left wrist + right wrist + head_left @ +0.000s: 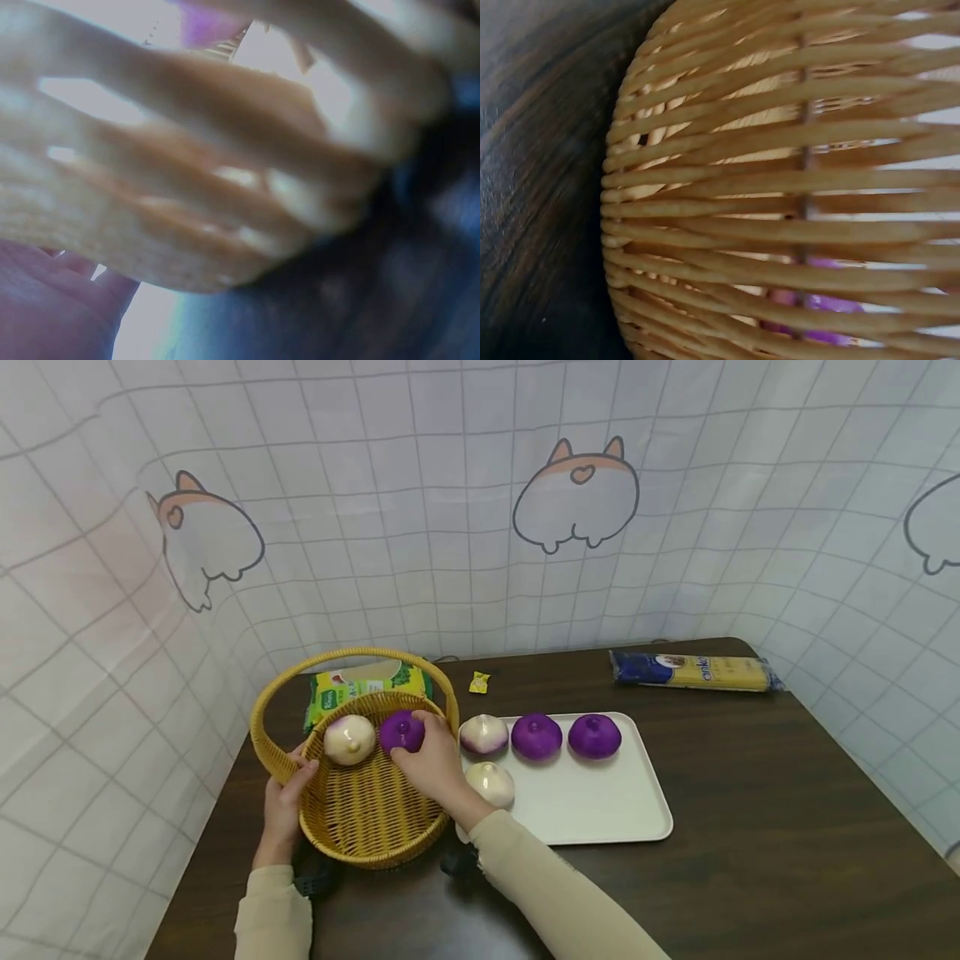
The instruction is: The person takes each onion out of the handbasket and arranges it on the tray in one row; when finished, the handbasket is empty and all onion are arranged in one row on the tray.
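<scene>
A yellow wicker basket (375,852) with a tall handle stands on the table's left side. My left hand (287,802) grips its left rim near the foot of the handle; the left wrist view shows blurred wickerwork close up. Inside the basket, my right hand (435,764) pinches a shiny purple onion-shaped vegetable (400,732) near the far right wall. Beside it lies a white onion-shaped vegetable (348,740) with a purple tinge. Through the weave in the right wrist view, part of the purple vegetable (829,319) shows.
Right of the basket, a white tray (577,810) bears two purple vegetables (566,737) and two whitish ones (486,760), partly behind my right arm. Further back lie a green-yellow Knorr bag (322,697), a small yellow packet (479,682) and a spaghetti pack (693,672). A patterned curtain hangs behind.
</scene>
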### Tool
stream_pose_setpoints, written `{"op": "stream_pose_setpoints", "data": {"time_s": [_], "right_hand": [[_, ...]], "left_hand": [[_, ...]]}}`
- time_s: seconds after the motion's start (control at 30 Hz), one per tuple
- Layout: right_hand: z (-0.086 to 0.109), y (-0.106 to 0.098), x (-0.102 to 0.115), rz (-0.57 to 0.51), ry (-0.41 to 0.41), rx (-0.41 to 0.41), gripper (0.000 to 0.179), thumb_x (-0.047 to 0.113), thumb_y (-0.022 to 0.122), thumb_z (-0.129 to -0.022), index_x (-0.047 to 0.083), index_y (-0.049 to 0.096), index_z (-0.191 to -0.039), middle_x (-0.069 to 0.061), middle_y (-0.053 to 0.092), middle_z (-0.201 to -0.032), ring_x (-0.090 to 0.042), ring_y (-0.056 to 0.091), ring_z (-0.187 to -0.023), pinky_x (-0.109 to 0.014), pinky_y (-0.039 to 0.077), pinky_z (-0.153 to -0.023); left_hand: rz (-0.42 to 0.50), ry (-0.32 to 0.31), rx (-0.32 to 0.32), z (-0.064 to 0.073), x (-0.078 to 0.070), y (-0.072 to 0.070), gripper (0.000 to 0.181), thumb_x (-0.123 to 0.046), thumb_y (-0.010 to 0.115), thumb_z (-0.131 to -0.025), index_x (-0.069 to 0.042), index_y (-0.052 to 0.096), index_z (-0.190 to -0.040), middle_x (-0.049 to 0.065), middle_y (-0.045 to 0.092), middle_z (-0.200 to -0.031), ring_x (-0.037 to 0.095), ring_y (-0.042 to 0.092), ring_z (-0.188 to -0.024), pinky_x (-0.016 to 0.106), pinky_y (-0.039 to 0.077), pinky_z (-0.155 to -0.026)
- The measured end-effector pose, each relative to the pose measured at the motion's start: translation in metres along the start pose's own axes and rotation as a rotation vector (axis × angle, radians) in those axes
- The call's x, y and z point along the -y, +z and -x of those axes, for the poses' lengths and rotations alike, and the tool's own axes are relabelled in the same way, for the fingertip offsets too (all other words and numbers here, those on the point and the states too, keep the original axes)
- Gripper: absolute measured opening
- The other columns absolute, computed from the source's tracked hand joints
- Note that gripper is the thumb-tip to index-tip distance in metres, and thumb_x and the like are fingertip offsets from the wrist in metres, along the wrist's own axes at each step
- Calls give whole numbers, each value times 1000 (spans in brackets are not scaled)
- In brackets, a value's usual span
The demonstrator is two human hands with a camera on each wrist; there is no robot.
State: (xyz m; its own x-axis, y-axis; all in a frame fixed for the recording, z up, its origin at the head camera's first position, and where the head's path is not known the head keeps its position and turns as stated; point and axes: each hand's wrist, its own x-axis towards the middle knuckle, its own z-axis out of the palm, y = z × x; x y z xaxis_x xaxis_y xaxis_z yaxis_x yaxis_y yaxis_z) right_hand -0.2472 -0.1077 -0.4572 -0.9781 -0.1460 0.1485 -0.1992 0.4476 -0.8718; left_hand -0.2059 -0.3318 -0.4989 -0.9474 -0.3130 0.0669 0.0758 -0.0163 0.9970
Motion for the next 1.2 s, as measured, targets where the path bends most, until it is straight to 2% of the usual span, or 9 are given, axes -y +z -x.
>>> {"op": "stream_pose_setpoints", "data": {"time_s": [0.17, 0.4, 0.67, 0.77, 0.9, 1.07, 1.2], "right_hand": [[-2, 8, -1, 87, 13, -8, 57, 22, 70, -85, 10, 49, -137, -10, 49, -137, -28, 56, -118, -41, 48, -95], [-9, 11, -1, 37, 134, 2, 62, 21, 70, -83, 6, 46, -138, -15, 53, -129, -30, 56, -115, -43, 47, -95], [-14, 13, -1, 55, 155, 36, 65, 20, 70, -80, 2, 45, -138, -20, 50, -130, -33, 56, -114, -45, 47, -94], [-16, 15, -2, 32, 192, 42, 67, 19, 71, -80, 3, 44, -139, -19, 50, -131, -33, 55, -116, -45, 46, -95], [-19, 18, -4, 20, 234, 50, 67, 19, 73, -79, 4, 45, -138, -18, 52, -130, -31, 54, -117, -43, 44, -98], [-22, 19, -5, 47, 187, 73, 72, 17, 75, -77, 3, 44, -141, -18, 51, -133, -32, 54, -119, -43, 45, -97], [-23, 17, -5, 80, 128, 99, 77, 13, 75, -76, 5, 41, -145, -17, 47, -139, -30, 50, -124, -42, 43, -101]], "left_hand": [[1, -8, -4, 2, 2, -1, 19, -14, 56, -98, 2, 45, -98, 19, 38, -150, 32, 35, -138, 23, 40, -102], [13, 26, 29, 1, 3, 0, 22, -16, 57, -98, 2, 45, -97, 18, 41, -148, 32, 37, -136, 16, 41, -95], [14, 21, 29, 0, 2, 1, 23, -16, 57, -98, 3, 44, -97, 17, 41, -148, 31, 37, -137, 17, 41, -98], [8, 9, 35, 0, 1, 1, 24, -17, 57, -98, 2, 43, -99, 16, 41, -148, 30, 37, -137, 18, 40, -99], [5, -7, 31, 0, -1, 0, 20, -18, 58, -97, -2, 45, -98, 17, 39, -149, 30, 35, -138, 26, 37, -108], [22, 1, 14, 0, -1, -1, 16, -16, 58, -96, -4, 49, -93, 21, 36, -151, 35, 33, -139, 40, 30, -114], [25, -5, 22, 1, 0, 0, 18, -17, 58, -97, -2, 47, -95, 19, 38, -150, 33, 35, -138, 37, 33, -112]]}}
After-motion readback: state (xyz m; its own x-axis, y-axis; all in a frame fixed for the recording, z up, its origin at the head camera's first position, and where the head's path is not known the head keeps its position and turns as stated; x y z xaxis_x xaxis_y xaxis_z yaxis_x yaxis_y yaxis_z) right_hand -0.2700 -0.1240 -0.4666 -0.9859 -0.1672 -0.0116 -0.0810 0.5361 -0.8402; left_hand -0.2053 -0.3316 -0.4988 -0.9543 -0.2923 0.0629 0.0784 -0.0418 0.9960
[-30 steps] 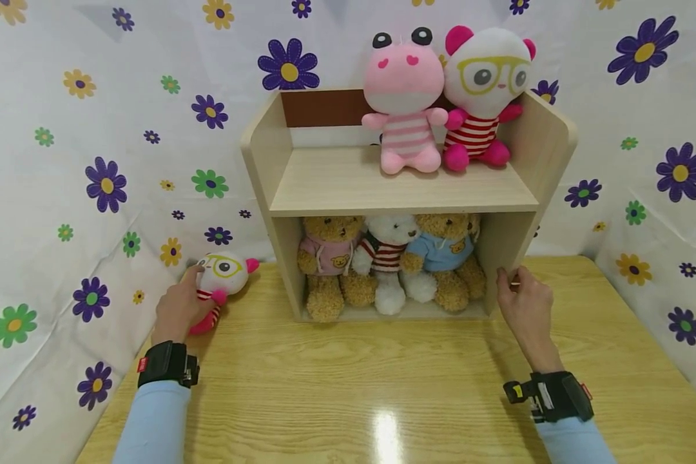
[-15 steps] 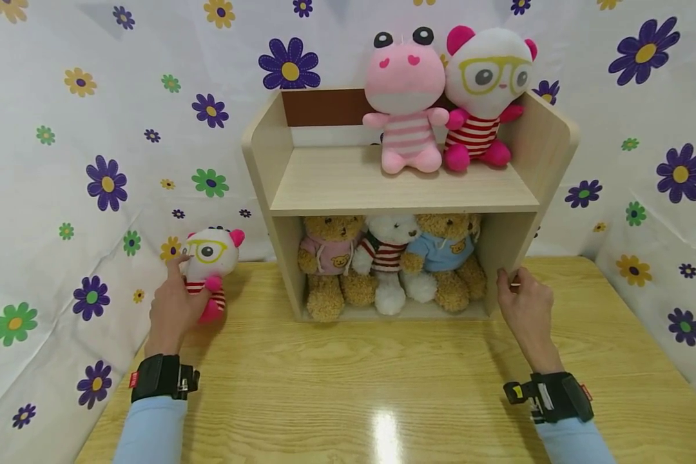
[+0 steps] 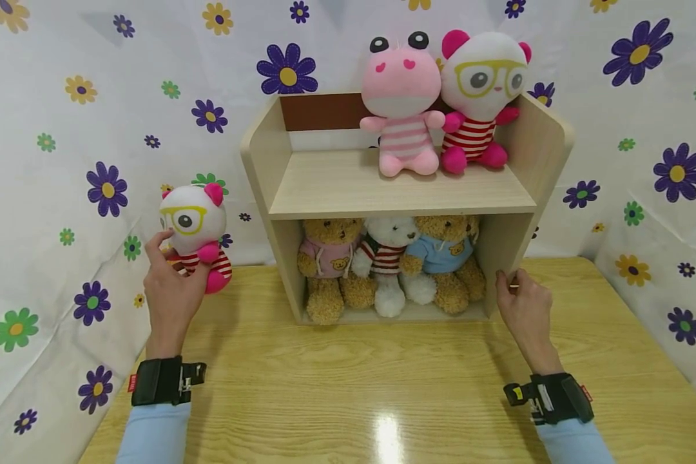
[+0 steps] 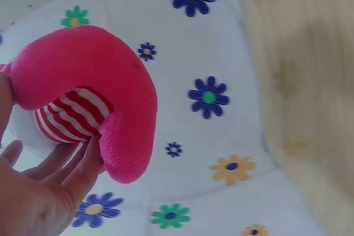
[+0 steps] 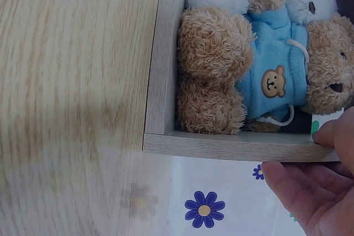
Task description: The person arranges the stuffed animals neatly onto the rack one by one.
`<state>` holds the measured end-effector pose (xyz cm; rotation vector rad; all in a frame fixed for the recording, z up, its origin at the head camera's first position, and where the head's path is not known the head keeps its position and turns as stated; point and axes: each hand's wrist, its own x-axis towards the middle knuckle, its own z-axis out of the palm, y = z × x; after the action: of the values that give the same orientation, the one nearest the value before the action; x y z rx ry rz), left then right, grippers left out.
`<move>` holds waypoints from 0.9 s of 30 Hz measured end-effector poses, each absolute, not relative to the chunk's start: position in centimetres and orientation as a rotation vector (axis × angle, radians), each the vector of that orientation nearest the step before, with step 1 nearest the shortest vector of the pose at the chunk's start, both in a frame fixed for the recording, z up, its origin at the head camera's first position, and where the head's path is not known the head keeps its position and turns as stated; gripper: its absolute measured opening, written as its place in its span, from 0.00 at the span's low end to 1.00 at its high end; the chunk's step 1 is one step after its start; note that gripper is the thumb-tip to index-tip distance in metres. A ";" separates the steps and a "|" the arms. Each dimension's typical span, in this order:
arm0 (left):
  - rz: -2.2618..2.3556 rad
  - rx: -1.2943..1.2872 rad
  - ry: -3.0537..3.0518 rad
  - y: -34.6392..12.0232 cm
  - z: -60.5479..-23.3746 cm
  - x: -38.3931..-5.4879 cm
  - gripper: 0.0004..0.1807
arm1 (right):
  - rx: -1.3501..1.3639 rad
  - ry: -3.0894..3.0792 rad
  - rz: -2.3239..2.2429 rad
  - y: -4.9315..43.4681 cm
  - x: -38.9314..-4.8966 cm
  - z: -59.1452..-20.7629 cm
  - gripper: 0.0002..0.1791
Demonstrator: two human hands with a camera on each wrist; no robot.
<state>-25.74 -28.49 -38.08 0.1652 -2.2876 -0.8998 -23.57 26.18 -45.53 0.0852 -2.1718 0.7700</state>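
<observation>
My left hand (image 3: 174, 296) grips a small plush panda (image 3: 194, 225) with yellow glasses, pink ears and a red-striped body. The toy is upright and up off the table at the left. In the left wrist view the fingers curl round the striped belly, beside the pink legs (image 4: 130, 92). My right hand (image 3: 524, 309) pinches the right side panel of the wooden shelf (image 3: 403, 193) low down. The right wrist view has thumb and fingers on either face of that panel (image 5: 232, 147), close to a teddy bear in a blue hoodie (image 5: 271, 64).
On the upper shelf sit a pink hippo-like plush (image 3: 403, 84) and a larger plush panda (image 3: 481, 90). Below are a bear in a pink hoodie (image 3: 330, 258), a white bear (image 3: 390, 258) and the blue-hoodie bear. A flower-patterned cloth (image 3: 46, 193) hangs behind the wooden table (image 3: 348, 386).
My left hand has raised the small panda from lying tilted on the table to upright in the air, slightly leftward. The right hand stays on the shelf panel.
</observation>
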 end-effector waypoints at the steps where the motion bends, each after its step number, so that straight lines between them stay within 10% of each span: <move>1: -0.909 0.159 -2.278 -28.3 -37.8 -25.6 0.40 | 0.086 -2.173 0.771 26.2 -23.6 -45.5 0.12; 27: -1.108 -0.262 -1.771 -22.0 -30.8 -21.1 0.34 | 0.068 -2.188 0.771 26.0 -23.4 -45.6 0.14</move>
<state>-21.10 -22.03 -30.83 -0.2616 -1.7708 -1.1076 -23.35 26.03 -45.56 0.0682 -2.1882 0.7714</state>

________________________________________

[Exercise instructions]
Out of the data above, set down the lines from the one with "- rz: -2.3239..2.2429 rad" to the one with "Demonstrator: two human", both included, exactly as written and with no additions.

[Output below]
  - rz: -2.3239..2.2429 rad
  - y: -4.9315..43.4681 cm
  - x: -38.9314..-4.8966 cm
  - z: -59.1452..-20.7629 cm
  - gripper: 0.0002..0.1791
Demonstrator: two human hands with a camera on each wrist; no robot.

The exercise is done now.